Ἄνδρα μοι ἔννεπε, Μοῦσα, πολύτροπον, ὅς μάλα πολλὰ
πλάγχθη, ἐπεὶ Τροίης ἱερὸν πτολίεθρον ἔπερσε;
πολλῶν δ᾽ἀνθρώπων ἴδεν ἄστεα καὶ νόον ἔγνω,
πολλὰ δ᾽ὅ γ᾽ἐν πόντῳ πάθεν ἄλγεα ὅν κατὰ θυμόν,
ἀρνύμενος ἥν τε ψυχὴν καὶ νόστον ἐταίρων.  (I.1-5)
Both cunning and cruel, this new Odysseus is frighteningly familiar, a powerful, distant, often melancholy warrior at home in an epic world.  Odyssia is unlike any modern protagonist.  She inspires not affection or affable affinity in her reader, not sympathy or fear.  Admiration, perhaps, and fascination, certainly. 

Hers is a battle not only of honor and loyalty to her word, but of survival against the whims of the gods.  Humankind is living in the wake of a cosmic gender eradication, the paranoia of the gods for their children and their insurrection.  Its sole living man—as he (He) is believed to be—is kept leashed and masked.  Its other—Penelope's son Telem—is kept a secret.
"What if the thing that you fought so hard for...  What reward is this peace if it's war that stirs me? ...  Travelling [sic] home should at least fill my soul.  Yet distraction and battle still lure me away."  (35)
Odyssia's is a psychological journey as well, struggling not just against the obstacles a jealous Poseidon throws in her way but also against her own warring impulses, her own lust for adventure and battle.

Ody-C's design becomes its own intricate beast, filled with details small and meaningful.  Letterer Chris Eliopoulos eschews traditional speech bubbles for his human characters in preference for colored narration boxes.  Perhaps a nod to the narrator-poet, the magician behind his epic; perhaps to distance mortals from their own action and show them for what they are in the world of epic, pawns in the apathetic machinations of the gods.  Siblings Gamem and Ene speak in nearby shades of red, Odyssia from the island Ithicaa in pale sea-green.
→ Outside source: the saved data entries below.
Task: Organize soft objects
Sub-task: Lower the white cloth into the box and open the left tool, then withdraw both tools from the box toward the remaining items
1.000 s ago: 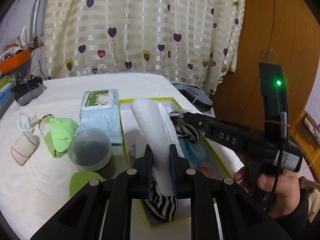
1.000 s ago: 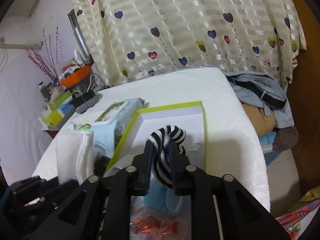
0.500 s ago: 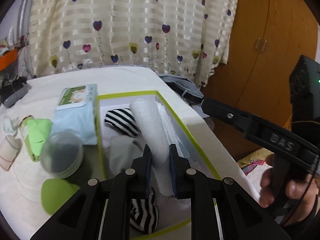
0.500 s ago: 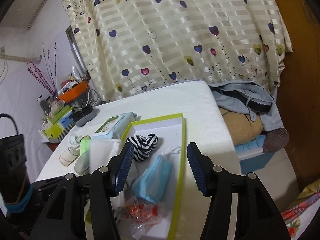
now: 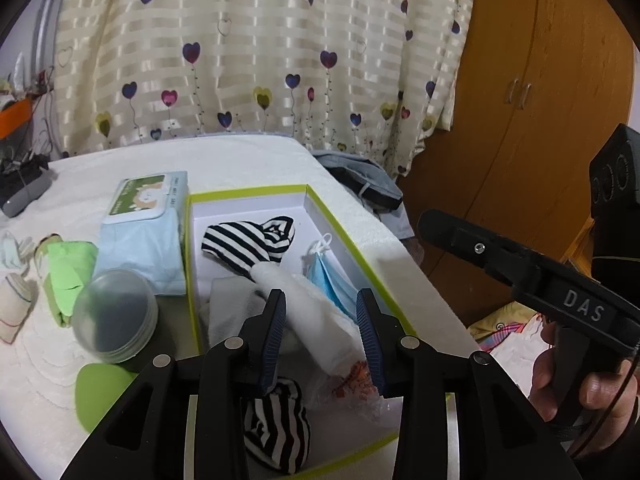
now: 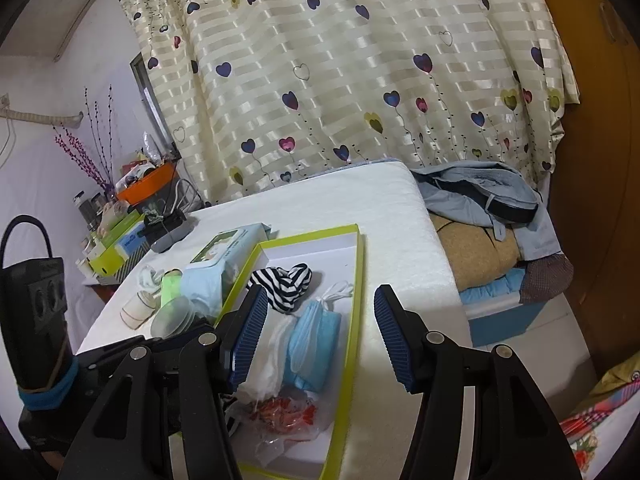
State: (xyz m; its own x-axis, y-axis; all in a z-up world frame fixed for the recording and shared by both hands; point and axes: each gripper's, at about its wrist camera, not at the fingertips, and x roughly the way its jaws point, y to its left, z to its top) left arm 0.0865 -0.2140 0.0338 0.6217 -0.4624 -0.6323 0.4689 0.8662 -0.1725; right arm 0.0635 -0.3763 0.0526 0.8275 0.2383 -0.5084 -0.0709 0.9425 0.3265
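White rolled towel [image 5: 316, 312] lies in the green-rimmed box [image 5: 248, 194], between the opening jaws of the left gripper [image 5: 322, 336]; pads clear of it. Box also holds two striped socks [image 5: 250, 242], blue mask [image 5: 334, 280], grey cloth, crinkled bag. Right gripper [image 6: 320, 336] wide, empty. Judged partly done: green cloth [image 5: 70, 276] and small roll [image 5: 14, 312] remain near the bed's left edge.

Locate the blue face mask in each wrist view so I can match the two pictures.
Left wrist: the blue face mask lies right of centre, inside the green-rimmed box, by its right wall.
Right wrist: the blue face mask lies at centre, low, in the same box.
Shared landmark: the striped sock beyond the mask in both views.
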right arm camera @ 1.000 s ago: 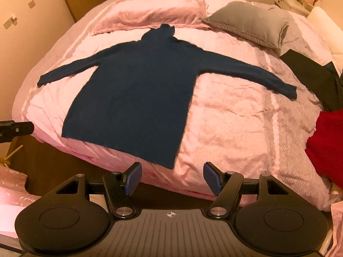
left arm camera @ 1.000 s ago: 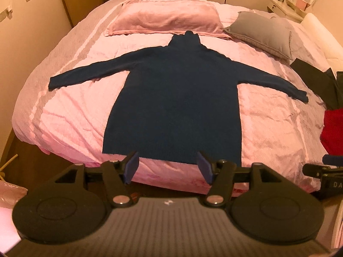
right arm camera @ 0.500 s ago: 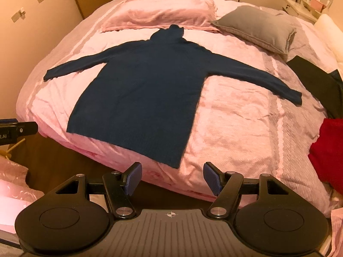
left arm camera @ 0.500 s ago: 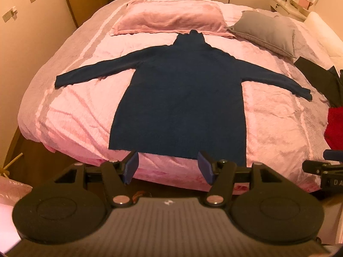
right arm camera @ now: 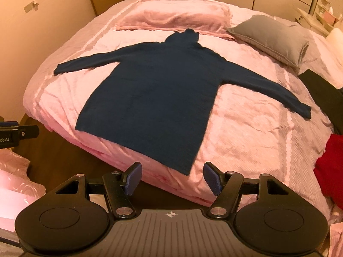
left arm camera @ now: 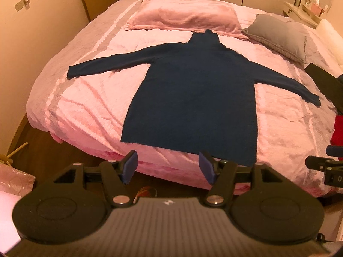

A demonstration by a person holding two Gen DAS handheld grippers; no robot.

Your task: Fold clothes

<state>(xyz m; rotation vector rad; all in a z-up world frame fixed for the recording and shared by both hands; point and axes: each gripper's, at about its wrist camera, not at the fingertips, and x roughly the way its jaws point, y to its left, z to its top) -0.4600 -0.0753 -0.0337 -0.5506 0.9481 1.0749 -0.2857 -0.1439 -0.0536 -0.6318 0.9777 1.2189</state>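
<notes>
Pink bed (left arm camera: 85,111) (warm light) against beige walls (left arm camera: 32,32).

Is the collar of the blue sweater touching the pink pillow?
Touching. In the right wrist view the collar of the blue sweater overlaps the pink pillow's near edge, no bedding between them.

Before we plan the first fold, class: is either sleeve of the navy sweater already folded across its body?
No. The navy sweater lies flat with both sleeves stretched outward on the bed.
</notes>
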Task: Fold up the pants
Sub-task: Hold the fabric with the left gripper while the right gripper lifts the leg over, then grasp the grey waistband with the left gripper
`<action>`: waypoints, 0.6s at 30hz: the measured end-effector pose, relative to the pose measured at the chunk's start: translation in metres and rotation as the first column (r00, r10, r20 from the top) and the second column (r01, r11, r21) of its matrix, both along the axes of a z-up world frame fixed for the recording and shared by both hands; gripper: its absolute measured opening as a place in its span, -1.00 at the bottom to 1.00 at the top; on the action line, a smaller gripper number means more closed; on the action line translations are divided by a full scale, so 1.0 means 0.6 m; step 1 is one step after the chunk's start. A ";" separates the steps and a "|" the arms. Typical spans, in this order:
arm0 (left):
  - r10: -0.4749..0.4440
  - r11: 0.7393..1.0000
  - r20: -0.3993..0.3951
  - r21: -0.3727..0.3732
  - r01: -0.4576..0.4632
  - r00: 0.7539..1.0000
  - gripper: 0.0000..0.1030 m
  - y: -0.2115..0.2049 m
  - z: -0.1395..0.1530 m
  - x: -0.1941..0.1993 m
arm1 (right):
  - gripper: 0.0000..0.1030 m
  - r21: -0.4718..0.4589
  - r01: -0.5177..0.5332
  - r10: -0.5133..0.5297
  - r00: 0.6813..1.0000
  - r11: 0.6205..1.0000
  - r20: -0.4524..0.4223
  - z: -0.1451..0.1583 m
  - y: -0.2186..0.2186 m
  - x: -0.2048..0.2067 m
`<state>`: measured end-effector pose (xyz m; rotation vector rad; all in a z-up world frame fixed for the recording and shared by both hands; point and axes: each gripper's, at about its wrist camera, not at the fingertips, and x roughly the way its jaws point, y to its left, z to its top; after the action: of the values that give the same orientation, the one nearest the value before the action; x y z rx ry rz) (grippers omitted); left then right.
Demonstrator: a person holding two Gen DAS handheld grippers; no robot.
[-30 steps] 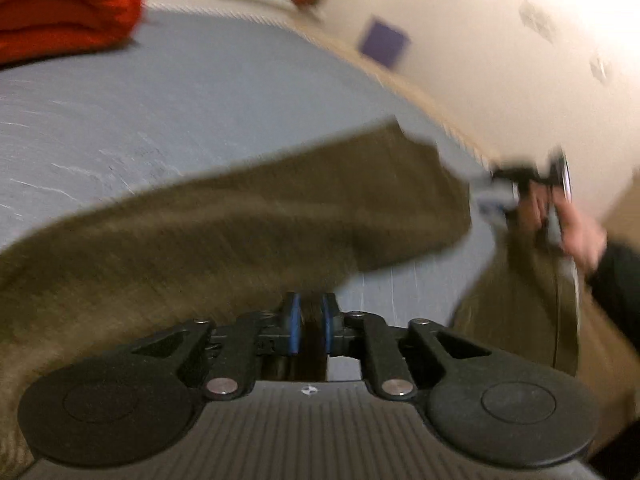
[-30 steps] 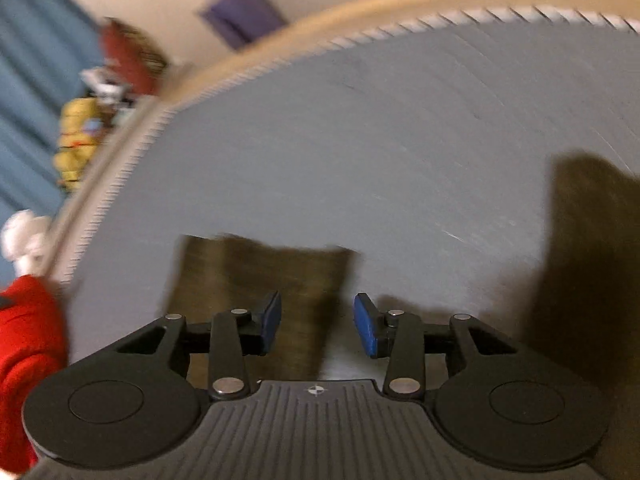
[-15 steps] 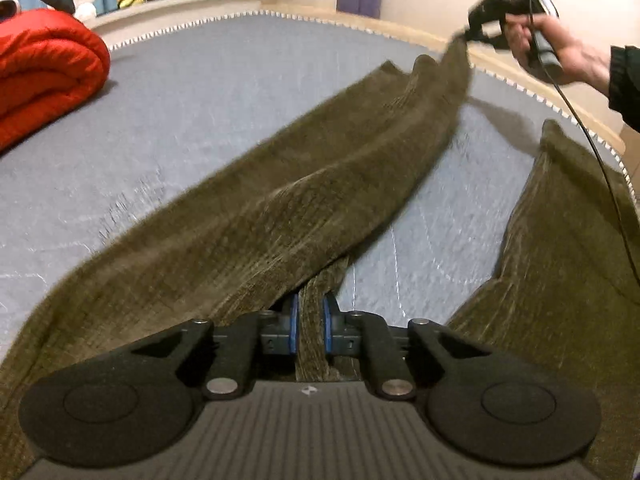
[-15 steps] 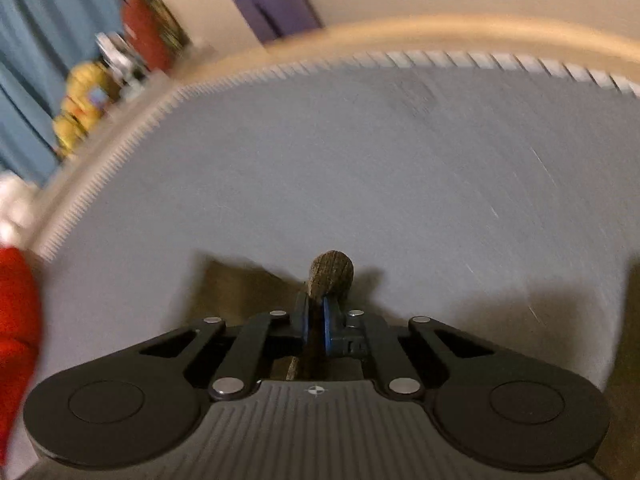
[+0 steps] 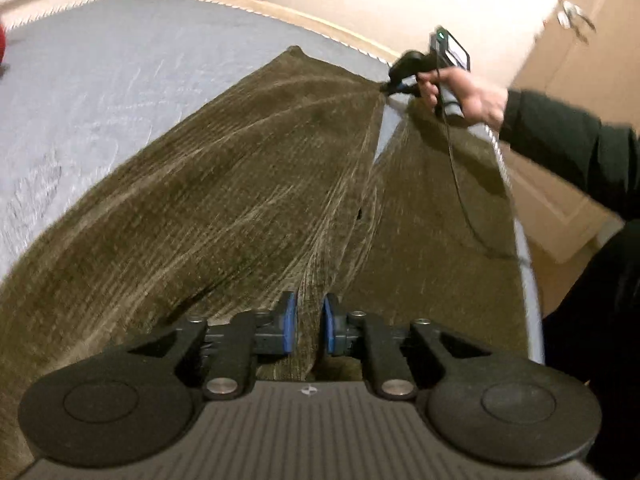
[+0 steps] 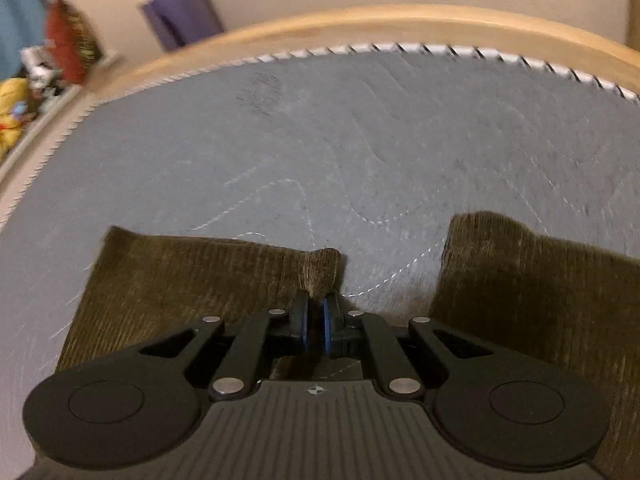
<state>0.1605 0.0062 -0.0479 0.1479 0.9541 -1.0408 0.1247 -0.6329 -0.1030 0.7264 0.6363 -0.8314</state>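
Note:
Olive-brown corduroy pants [image 5: 224, 184] lie spread on a grey bed [image 5: 100, 72]. My left gripper [image 5: 307, 322] is shut on a fold of the pants near the waist end. One leg stretches from it to my right gripper [image 5: 390, 88], held by a hand at the far end. In the right wrist view my right gripper [image 6: 315, 322] is shut on the corner of that leg's hem [image 6: 320, 264]. The other leg's hem [image 6: 540, 272] lies to its right, a strip of bed between them.
The bed has a white stitched edge and a wooden frame [image 6: 360, 24]. A purple box [image 6: 180, 20], toys [image 6: 12, 108] and a blue curtain are at the far side. A cupboard [image 5: 576, 48] stands to the right past the person's dark sleeve [image 5: 560, 136].
My right gripper closed on the leg hem, lifted it and carried it towards the other leg; the leg now lies lower and closer beside the other one. My left gripper stayed shut.

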 end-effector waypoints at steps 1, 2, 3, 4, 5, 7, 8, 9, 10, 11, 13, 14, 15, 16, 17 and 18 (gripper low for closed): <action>0.012 1.000 -0.019 -0.023 -0.012 1.000 -0.38 0.006 0.003 0.004 | -0.83 0.006 -0.006 0.006 1.000 1.000 0.002 0.004 -0.003 0.002; 0.025 0.998 -0.025 -0.048 -0.027 0.999 -0.24 0.013 0.012 0.007 | -0.76 0.015 0.001 -0.001 1.000 1.000 -0.004 0.010 -0.006 0.004; 0.044 0.996 -0.019 -0.081 -0.046 0.999 -0.21 0.026 0.022 0.004 | -0.68 0.009 0.020 -0.020 1.000 1.000 -0.001 0.021 -0.007 0.007; 0.069 0.992 -0.014 -0.105 -0.070 0.998 -0.21 0.038 0.030 0.009 | -0.64 -0.026 0.038 -0.038 0.999 0.999 0.004 0.035 -0.002 0.003; 0.107 0.986 -0.006 -0.127 -0.107 0.994 -0.21 0.055 0.043 0.013 | -0.58 -0.086 0.045 -0.044 0.999 0.995 0.009 0.052 0.005 0.004; 0.206 0.971 0.034 -0.134 -0.200 0.978 -0.21 0.099 0.072 0.020 | -0.32 -0.189 0.000 0.010 0.999 0.982 0.051 0.084 0.034 0.019; 0.261 0.960 0.064 -0.123 -0.252 0.963 -0.21 0.124 0.085 0.022 | -0.24 -0.219 -0.054 0.072 0.995 0.974 0.074 0.092 0.052 0.032; 0.326 0.943 0.093 -0.106 -0.316 0.941 -0.21 0.153 0.095 0.023 | -0.24 -0.240 -0.134 0.160 0.983 0.962 0.093 0.098 0.074 0.050; 0.394 0.918 0.115 -0.091 -0.386 0.912 -0.21 0.182 0.101 0.023 | -0.24 -0.253 -0.230 0.264 0.959 0.940 0.106 0.102 0.102 0.071; 0.463 0.886 0.127 -0.077 -0.457 0.877 -0.21 0.213 0.107 0.021 | -0.24 -0.263 -0.333 0.372 0.921 0.906 0.117 0.103 0.132 0.093; 0.579 0.814 0.136 -0.057 -0.577 0.804 -0.15 0.279 0.108 0.009 | -0.24 -0.289 -0.560 0.607 0.787 0.777 0.108 0.101 0.211 0.141; 0.646 0.761 0.148 -0.041 -0.648 0.749 -0.02 0.316 0.103 -0.002 | -0.23 -0.294 -0.640 0.688 0.720 0.710 0.096 0.098 0.243 0.159; 0.695 0.715 0.144 -0.028 -0.699 0.705 0.06 0.344 0.097 -0.012 | -0.23 -0.289 -0.730 0.776 0.626 0.620 0.083 0.093 0.285 0.180; 0.742 0.665 0.127 -0.015 -0.747 0.658 0.10 0.372 0.086 -0.020 | -0.23 -0.279 -0.795 0.838 0.541 0.538 0.074 0.089 0.321 0.194; 0.783 0.616 0.103 -0.003 -0.788 0.613 0.16 0.399 0.073 -0.029 | -0.22 -0.266 -0.858 0.896 0.440 0.440 0.064 0.079 0.363 0.212; 0.811 0.580 0.086 0.014 -0.814 0.579 0.27 0.420 0.060 -0.036 | -0.18 -0.263 -0.889 0.925 0.376 0.376 0.052 0.072 0.392 0.223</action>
<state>0.1386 0.2581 -0.0118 -0.2142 0.8387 -0.1313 0.2584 -0.3976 -0.0598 0.1551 0.6485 0.2586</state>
Ward's stylistic indebtedness to comics legend J. H. Williams III is readily apparent but no less impressive for it.  Page and panel layouts are geometric but bleed organic shapes, like so many stained glass windows, popping with vibrant, psychedelic colors.  His finest work, which sets the tone for the series, is his eight-page, fold-out battle illustration, the carnage left by the defeat of Troiia and the striding triumphant Gamem, Ene, and Odyssia.